第8章 前兆
「なんさッ?!」
バッッ!!
ディックは戦闘態勢で身構える。
(照明が落ちるなんて、戦火が及んだか?!
いや、建物の振動等は感じられなかったはずさ!!)
(ジジイがここに居ない今、出来事が起こるさ?!……………不味いッッ!!)
(すみれ!!!!)
ディックは思考を巡らせ、客間の扉へ走りだそうとするーーーーーーーーーーー
「…ハッピバースデー、トゥーユー。
ハッピバースデー、トゥーユー!」
あの有名な(というか誰でも知ってる)バースデーソングを歌いながら、すみれが部屋に入ってきた。

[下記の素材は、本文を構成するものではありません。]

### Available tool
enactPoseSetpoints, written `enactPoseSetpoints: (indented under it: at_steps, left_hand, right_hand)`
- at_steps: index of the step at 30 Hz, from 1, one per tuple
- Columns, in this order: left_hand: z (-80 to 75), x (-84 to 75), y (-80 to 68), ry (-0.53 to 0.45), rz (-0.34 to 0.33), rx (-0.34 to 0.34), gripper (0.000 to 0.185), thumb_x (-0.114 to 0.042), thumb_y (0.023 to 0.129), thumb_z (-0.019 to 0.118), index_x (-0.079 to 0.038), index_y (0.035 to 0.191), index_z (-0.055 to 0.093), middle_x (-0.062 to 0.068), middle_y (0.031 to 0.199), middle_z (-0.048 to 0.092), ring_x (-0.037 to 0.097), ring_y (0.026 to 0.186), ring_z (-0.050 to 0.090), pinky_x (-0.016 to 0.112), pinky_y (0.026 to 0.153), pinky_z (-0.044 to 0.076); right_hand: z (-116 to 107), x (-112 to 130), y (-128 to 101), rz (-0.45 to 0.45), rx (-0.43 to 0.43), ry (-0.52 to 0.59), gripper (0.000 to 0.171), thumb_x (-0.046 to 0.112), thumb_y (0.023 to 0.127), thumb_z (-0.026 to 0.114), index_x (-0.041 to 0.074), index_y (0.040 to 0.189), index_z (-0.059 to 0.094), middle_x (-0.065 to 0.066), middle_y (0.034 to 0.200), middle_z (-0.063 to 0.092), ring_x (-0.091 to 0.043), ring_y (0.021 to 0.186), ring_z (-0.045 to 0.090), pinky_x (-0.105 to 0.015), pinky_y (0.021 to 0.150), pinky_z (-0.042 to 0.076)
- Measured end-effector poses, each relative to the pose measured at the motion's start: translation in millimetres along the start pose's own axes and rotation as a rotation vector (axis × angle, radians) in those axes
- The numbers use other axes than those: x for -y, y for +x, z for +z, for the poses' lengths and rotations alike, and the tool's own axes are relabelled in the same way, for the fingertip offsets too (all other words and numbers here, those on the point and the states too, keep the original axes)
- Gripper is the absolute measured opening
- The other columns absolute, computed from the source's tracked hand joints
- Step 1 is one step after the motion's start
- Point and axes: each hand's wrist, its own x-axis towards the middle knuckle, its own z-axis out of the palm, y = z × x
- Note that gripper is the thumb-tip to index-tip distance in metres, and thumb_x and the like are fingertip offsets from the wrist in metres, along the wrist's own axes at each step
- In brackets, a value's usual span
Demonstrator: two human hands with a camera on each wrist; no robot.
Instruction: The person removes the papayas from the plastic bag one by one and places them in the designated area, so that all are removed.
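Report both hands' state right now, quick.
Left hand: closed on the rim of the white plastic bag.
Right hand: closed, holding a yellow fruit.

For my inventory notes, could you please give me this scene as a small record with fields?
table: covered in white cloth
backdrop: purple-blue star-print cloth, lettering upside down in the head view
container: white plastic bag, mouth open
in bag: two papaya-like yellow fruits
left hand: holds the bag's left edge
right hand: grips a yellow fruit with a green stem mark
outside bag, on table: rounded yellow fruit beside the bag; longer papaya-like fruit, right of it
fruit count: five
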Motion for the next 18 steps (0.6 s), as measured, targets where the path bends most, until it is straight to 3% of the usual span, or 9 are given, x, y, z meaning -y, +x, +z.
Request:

すみれの手元には、灯った蝋燭が刺さった、小さめのホールケーキがあった。
「ハッピ、バァースデー♪ディア、ディックー!」
「……」
すみれは、呆然としてる俺の目の前に、ケーキを置く。
スポンジ生地に生クリームが塗られ、星やハート等の様々な形にカットされたフルーツが、ふんだんに飾られている。
そして、チョコプレートには少し歪んだ字で、
“HAPPY BIRTHDAY DICK”
と、書かれていた。
そのケーキは一目瞭然、手作りであることがわかる。
「ハッピバースデー、トゥーユー!
お誕生日おめでとう〜!!」
「……………おう」
拍子抜けとは、正にこの事であろう。
「あれ、反応薄くない?!あっ!はい、火を消して!」
蝋が垂れちゃう!とすみれに言われるがまま、ディックはフーッと息を吹きかけ火を消す。
「お誕生日おめでとう〜!!」
すみれは一人で、盛大な拍手をしてくれた。